International data suggest that no population can sustain such double duty, i.e., high levels of both fertility and women’s employment, for long without infrastructure to support working women. That helps explain why the fertility rates have been dropping in so many countries as women enter the workforce en masse—and why so many of these countries have tried to combat the problem by increasing the availability of things like childcare and flextime work.

So how do we do it? Partly the answer lies in the fact that working mothers in the U.S. sleep a mere six hours a night on average. Our depression rates are high, our free time almost nonexistent. That is to say, we’re doing it, but we’re miserable. The other part of the answer takes us back to Cotter’s mysteriously flattening and falling trend lines. Without a drop in family size or any major accommodations from the government and employers, something else had to give. So perhaps what he was seeing was women pulling back slightly from public life because they simply could not continue doing all that they were doing.

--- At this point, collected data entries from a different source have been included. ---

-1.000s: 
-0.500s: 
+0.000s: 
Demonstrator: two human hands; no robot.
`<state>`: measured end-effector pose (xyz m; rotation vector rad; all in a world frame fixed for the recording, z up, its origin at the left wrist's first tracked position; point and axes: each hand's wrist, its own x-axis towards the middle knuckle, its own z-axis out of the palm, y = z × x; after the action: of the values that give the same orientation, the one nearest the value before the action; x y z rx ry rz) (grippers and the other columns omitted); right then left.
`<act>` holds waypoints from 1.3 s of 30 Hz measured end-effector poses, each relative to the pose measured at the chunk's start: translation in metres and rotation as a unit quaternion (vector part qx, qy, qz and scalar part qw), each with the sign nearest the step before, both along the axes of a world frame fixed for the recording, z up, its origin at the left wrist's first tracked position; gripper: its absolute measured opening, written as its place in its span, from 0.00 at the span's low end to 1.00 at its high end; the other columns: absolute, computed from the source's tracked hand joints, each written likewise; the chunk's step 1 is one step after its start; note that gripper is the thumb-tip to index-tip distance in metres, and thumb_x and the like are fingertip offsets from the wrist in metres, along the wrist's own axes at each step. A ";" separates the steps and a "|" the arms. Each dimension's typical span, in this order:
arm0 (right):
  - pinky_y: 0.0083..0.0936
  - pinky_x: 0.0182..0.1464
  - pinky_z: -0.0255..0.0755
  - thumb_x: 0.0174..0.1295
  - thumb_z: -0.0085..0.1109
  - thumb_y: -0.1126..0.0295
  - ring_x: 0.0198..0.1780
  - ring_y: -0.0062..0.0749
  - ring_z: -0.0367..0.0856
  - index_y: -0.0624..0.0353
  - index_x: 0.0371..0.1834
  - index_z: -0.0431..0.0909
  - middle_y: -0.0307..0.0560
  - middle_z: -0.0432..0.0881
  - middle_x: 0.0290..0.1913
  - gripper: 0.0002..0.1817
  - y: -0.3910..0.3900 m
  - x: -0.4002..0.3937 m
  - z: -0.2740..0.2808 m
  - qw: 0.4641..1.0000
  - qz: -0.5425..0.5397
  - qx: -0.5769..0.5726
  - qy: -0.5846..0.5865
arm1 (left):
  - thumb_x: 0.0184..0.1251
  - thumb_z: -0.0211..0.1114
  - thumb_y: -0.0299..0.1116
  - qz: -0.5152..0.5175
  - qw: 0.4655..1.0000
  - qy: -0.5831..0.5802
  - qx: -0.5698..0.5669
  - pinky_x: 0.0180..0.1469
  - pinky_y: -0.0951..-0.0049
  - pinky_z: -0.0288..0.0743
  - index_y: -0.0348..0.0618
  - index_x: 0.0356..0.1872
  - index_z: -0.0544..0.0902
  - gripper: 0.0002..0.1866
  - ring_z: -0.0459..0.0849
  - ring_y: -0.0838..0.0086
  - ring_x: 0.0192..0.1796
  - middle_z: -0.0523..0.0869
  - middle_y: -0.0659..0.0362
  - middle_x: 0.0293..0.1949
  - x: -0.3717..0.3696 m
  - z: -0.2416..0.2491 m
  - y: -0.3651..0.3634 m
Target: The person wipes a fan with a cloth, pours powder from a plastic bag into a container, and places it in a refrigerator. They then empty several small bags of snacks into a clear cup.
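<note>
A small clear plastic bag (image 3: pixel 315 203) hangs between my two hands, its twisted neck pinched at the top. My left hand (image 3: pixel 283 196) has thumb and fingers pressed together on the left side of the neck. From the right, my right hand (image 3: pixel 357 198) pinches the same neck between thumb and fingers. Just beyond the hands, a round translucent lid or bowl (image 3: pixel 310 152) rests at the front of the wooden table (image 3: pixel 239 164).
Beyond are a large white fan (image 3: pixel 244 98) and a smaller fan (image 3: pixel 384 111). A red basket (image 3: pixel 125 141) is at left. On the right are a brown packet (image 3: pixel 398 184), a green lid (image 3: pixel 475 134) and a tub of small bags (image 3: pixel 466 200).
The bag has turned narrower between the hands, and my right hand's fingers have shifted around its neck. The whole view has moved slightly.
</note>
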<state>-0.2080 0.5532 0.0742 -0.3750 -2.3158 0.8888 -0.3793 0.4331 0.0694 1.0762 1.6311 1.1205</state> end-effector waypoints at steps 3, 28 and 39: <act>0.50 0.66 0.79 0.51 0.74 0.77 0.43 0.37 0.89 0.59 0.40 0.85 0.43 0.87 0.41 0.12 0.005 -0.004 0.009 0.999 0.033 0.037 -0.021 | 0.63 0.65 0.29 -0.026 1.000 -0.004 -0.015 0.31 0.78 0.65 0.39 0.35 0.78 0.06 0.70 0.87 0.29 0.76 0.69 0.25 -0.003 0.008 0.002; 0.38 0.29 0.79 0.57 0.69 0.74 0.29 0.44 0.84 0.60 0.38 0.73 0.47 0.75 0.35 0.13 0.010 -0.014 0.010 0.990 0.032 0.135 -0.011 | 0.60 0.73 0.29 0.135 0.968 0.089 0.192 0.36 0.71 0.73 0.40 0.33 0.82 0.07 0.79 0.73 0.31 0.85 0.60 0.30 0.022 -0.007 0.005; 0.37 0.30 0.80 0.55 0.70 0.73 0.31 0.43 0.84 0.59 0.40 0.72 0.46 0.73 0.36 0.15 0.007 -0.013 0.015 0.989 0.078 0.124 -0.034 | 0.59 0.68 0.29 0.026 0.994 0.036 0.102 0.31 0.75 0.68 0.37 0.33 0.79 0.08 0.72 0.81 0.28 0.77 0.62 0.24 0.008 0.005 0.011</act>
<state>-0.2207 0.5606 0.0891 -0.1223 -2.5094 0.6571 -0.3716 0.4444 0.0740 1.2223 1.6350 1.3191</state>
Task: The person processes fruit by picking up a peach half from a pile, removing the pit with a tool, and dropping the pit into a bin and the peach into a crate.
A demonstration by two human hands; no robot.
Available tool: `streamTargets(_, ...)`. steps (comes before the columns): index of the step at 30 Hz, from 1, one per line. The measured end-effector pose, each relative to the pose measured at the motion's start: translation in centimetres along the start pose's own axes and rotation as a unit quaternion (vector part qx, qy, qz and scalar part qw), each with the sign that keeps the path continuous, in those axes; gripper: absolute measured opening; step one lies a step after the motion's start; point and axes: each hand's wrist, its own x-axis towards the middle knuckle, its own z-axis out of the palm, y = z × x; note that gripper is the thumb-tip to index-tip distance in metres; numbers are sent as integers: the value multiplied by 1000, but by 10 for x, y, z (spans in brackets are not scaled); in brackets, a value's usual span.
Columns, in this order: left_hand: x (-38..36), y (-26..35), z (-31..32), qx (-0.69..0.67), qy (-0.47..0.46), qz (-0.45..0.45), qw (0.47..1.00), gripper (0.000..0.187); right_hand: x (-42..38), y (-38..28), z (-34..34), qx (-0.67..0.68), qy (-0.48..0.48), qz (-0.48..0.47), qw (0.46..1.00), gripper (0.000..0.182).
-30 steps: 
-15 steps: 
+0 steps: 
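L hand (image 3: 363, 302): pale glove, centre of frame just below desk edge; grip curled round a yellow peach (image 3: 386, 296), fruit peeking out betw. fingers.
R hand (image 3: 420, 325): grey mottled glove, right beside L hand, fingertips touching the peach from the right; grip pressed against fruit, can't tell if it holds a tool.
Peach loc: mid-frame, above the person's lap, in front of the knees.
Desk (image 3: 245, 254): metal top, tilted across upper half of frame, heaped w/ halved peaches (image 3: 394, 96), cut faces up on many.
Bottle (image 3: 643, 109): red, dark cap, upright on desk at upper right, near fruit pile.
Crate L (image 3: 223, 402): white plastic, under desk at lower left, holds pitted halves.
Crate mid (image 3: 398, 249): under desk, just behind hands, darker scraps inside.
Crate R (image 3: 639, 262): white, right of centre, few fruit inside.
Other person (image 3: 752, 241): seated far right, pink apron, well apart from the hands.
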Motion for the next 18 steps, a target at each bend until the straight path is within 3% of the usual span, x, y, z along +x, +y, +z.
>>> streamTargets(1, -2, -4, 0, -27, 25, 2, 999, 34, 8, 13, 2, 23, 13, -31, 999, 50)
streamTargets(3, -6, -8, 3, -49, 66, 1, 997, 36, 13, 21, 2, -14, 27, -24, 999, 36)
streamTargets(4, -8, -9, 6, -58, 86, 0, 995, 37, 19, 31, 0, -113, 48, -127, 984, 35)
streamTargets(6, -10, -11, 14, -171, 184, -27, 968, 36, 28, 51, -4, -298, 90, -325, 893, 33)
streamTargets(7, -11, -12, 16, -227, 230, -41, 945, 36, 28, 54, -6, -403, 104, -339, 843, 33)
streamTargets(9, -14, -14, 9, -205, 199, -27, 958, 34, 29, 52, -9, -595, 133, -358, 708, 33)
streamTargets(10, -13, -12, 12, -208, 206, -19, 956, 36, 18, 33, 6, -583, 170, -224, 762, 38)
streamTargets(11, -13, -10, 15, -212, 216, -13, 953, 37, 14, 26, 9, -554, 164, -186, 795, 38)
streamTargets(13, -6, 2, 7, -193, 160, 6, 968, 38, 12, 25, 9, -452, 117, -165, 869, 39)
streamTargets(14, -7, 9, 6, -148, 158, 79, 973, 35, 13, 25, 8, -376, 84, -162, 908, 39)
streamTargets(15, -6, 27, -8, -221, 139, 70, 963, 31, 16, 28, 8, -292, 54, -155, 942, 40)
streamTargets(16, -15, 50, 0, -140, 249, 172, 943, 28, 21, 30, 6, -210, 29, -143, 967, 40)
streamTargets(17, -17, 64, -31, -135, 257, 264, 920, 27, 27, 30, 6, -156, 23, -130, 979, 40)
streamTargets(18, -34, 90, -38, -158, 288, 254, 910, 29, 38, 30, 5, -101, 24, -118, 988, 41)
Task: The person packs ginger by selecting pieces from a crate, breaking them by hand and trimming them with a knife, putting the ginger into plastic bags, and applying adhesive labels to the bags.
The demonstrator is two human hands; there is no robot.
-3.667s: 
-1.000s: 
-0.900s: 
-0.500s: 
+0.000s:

Like the frog’s water, the combined burden of work and family had been bearable up to a point and then simply wasn’t anymore. It’s not unlike the housing bubble—or the bursting of it. Just as more and more families became unable to pay their mortgages, more and more women began to reckon with their own untenable work-life realities. If the housing bubble formed around our fantasy that everyone could afford his or her own home, economic reality be damned, women’s progress itself was a bubble, based on the fantasy that women could sign themselves up for demanding jobs with insufficient help on the domestic front, no social safety net and no cost to their families—or to themselves.

We like to think of ourselves as an enlightened country, having come such a long way, baby. We pat ourselves on the back for having so many women in the workplace—and we do. In terms of sheer numbers, women’s workforce participation relative to men’s is at a record high. But this is a crude measure of gender equality in the workplace, and largely reflects the fact that men have been harder hit by the recession than women. The problem is we haven’t instituted the laws and the policies—paid parental leave, flex-time work and a national system of good, affordable childcare, to name just three—that would make those women’s lives livable. Without them, Americans have become international exceptions not just in terms of fertility and work hours, but also in the duress of our daily lives.

So instead of a heartfelt card and some chocolates, or maybe in addition to them, I have a feeling most mothers would like some of the supports that would make it possible to keep on our upward trajectory without boiling over. I know I would.